What is a Service Mesh? I said Mesh, not mess.

One thing that is constant with IT is that change is the norm and buzzword bingo is a game we play every meeting. The phrase of the day is Service Mesh, you know me I love a definition, so according to Gartner a service mesh is:

A service mesh is distributed middleware that optimizes communications between application services, especially on microservices.

Well, that clears that up perfectly, sounds like RabbitMQ. And on a very-very high level it is a good analogy. The sort of level that says Earth and Mars are planets because they revolve around a star.

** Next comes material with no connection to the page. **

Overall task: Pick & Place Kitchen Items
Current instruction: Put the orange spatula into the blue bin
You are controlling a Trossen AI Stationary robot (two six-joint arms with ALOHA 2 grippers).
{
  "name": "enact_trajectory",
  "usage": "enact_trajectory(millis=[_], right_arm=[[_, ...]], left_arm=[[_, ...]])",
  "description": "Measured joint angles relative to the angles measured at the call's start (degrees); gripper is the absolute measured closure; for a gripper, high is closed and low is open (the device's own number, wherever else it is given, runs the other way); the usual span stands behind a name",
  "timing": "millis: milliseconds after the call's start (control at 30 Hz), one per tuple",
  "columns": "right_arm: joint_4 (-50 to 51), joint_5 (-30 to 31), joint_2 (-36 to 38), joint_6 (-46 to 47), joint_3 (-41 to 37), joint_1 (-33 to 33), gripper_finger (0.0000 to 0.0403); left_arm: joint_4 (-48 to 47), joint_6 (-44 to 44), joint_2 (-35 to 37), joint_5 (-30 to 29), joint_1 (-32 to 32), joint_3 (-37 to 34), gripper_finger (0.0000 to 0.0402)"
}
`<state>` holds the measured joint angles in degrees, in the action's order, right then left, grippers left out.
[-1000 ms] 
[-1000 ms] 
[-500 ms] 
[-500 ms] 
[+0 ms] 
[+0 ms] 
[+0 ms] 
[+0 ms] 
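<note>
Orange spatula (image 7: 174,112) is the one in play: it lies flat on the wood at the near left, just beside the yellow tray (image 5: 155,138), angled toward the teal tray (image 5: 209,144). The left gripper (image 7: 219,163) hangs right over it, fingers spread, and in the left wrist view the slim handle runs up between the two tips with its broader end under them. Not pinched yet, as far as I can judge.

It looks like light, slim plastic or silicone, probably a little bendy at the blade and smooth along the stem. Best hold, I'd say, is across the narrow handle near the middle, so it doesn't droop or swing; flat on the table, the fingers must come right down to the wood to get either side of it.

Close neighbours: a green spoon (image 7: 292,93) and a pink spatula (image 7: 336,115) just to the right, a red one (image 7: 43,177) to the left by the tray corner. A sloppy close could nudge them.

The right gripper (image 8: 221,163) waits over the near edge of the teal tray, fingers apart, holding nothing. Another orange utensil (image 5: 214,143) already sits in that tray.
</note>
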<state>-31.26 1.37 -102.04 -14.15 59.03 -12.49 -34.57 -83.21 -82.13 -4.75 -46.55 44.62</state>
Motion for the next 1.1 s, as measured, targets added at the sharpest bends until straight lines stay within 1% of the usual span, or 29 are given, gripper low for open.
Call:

Our purpose with this article is to have a closer look at Service Mesh and how it relates to Service Discovery and API gateways; coupled with the associated problems that a service mesh is designed to help solve.

What is a Service Mesh?

OK time for a better definition, as once again Gartner fails to deliver a coherent answer, it is time to remove that veil of obscurity.

A service mesh is a dedicated infrastructure layer that uses a proxy to facilitate service-to-service communications between services or microservices. They are fully configurable with low latency and designed to handle a very high value of traffic.

This dedicated communication layer can provide various benefits, including observability into communications flows, secure connectivity to services and resources, and providing resilience by automating retries and back-off for failed requests.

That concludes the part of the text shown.